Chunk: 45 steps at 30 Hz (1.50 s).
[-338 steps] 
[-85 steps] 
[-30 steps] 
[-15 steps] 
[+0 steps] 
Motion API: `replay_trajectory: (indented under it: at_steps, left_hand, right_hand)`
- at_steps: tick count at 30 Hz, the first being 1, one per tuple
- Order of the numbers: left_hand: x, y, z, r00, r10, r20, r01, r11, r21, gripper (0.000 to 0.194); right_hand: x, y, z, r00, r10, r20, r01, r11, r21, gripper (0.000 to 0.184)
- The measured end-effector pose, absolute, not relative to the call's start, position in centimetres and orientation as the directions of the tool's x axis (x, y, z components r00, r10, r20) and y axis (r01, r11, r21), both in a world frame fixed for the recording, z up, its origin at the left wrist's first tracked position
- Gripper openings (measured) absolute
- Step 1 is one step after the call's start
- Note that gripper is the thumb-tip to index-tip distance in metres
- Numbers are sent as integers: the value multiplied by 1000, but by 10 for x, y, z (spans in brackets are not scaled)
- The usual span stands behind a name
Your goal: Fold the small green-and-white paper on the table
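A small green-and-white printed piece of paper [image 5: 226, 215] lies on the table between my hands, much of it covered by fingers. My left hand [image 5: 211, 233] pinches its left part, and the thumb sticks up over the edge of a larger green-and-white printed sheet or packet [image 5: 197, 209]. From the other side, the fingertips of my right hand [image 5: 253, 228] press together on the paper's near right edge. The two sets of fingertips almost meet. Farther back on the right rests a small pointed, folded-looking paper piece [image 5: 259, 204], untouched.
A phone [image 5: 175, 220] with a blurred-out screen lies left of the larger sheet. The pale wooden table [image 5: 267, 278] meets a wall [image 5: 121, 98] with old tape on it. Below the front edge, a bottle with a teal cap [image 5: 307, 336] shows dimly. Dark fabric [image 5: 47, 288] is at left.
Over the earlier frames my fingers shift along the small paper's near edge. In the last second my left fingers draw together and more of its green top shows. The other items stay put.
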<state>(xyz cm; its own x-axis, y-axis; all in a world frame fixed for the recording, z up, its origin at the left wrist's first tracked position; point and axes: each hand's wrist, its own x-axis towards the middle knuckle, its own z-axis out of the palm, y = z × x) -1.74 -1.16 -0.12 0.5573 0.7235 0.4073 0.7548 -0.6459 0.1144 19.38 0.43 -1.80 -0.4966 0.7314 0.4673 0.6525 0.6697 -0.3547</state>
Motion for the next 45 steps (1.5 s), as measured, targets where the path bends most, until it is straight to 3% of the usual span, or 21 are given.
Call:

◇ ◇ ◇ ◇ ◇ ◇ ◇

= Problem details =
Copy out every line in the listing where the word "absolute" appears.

= Your solution =
- The measured end-effector pose, absolute, not relative to the call's start, position in centimetres and orientation as the directions of the tool's x axis (x, y, z components r00, r10, r20) and y axis (r01, r11, r21), both in a world frame fixed for the recording, z up, its origin at the left wrist's first tracked position
- Gripper openings (measured) absolute

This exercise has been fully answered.